> **ASSIGNED TASK**
Search the records below for "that" and copy every line it turns up in.

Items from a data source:
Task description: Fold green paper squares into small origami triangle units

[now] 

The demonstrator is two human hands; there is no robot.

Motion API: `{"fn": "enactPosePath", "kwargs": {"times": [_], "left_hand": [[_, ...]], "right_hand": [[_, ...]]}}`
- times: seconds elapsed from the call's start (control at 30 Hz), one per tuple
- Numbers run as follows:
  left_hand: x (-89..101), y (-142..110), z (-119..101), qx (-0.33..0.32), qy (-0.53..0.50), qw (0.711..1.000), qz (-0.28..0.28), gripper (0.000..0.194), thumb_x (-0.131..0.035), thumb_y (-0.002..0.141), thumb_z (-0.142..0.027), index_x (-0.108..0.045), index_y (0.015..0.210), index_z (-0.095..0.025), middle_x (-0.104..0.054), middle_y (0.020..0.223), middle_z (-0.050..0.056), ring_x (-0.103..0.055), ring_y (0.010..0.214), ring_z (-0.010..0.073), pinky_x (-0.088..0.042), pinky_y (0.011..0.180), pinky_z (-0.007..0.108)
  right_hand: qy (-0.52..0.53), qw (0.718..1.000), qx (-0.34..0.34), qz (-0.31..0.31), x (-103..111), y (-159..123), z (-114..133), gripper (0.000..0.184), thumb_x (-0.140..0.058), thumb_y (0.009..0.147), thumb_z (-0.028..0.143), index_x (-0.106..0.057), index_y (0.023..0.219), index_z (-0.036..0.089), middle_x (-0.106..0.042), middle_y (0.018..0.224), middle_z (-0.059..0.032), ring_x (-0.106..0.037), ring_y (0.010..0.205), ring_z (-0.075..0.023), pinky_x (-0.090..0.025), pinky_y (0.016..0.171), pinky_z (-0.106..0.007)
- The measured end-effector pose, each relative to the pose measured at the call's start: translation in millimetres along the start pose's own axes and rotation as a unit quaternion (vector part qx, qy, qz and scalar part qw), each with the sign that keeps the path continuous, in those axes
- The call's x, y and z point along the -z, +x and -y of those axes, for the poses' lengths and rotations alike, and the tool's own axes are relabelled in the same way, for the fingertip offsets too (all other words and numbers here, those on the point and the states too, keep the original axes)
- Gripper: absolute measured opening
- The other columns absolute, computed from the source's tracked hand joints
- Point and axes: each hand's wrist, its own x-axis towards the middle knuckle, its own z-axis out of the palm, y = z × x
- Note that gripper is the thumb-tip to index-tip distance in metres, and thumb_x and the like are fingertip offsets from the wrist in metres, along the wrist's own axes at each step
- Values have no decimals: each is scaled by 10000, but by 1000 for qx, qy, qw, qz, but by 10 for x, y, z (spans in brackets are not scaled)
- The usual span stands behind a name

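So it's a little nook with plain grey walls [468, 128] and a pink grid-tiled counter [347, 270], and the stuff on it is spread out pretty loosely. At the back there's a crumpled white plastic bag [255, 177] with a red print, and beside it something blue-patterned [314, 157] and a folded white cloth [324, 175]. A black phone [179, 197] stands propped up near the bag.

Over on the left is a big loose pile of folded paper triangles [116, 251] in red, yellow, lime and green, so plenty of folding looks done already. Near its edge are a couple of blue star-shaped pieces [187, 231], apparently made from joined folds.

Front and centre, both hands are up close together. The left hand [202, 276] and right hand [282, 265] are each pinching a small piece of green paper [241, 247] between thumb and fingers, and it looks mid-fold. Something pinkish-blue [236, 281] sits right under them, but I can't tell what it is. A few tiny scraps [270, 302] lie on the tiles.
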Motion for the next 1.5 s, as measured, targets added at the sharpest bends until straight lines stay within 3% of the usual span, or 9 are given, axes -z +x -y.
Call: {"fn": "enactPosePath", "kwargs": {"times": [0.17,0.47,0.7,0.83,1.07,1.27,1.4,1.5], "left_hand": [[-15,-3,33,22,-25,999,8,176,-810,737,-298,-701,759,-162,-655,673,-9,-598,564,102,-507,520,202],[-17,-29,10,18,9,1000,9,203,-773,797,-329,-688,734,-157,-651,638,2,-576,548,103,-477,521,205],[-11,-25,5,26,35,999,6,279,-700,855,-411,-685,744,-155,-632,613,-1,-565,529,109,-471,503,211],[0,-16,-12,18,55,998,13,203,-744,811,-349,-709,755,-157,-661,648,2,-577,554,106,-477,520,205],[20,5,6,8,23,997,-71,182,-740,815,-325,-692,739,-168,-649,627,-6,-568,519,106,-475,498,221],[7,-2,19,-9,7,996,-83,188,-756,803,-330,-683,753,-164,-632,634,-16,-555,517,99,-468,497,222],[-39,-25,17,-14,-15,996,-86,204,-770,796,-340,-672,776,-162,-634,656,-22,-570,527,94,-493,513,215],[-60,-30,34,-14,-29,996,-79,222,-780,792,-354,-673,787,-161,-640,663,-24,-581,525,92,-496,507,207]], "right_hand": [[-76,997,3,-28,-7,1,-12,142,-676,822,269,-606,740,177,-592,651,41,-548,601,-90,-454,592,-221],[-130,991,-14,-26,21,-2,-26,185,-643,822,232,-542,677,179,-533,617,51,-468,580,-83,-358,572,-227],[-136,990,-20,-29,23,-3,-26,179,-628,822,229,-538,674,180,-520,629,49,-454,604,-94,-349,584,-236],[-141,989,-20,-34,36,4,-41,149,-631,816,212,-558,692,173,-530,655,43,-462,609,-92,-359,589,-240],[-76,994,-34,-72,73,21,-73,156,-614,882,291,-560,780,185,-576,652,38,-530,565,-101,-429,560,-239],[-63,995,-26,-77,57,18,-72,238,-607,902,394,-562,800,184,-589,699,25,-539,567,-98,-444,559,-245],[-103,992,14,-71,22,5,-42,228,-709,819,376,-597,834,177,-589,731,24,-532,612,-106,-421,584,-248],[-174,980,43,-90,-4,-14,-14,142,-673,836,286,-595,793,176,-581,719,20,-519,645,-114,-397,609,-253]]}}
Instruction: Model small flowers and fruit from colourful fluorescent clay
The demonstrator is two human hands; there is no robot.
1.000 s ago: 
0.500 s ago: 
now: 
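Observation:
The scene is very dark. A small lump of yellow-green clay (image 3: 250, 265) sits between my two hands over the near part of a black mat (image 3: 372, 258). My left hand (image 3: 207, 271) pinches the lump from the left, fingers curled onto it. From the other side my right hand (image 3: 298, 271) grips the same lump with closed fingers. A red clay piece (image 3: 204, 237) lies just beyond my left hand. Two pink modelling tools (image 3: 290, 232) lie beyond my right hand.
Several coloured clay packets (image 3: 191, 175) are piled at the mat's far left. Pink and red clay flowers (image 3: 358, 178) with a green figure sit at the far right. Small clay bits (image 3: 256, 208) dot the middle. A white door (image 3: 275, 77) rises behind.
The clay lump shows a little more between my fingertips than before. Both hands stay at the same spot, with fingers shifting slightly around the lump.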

> **OUTPUT OF THE TASK**
- The measured end-effector pose, each relative to the pose measured at the call's start: translation in millimetres along the start pose's own axes and rotation as a unit quaternion (vector part qx, qy, qz and scalar part qw), each with the sign that keeps the path continuous, in those axes
- Note that gripper is the thumb-tip to index-tip distance in metres, and thumb_x and the like are fingertip offsets from the wrist in metres, along the wrist's own axes at each step

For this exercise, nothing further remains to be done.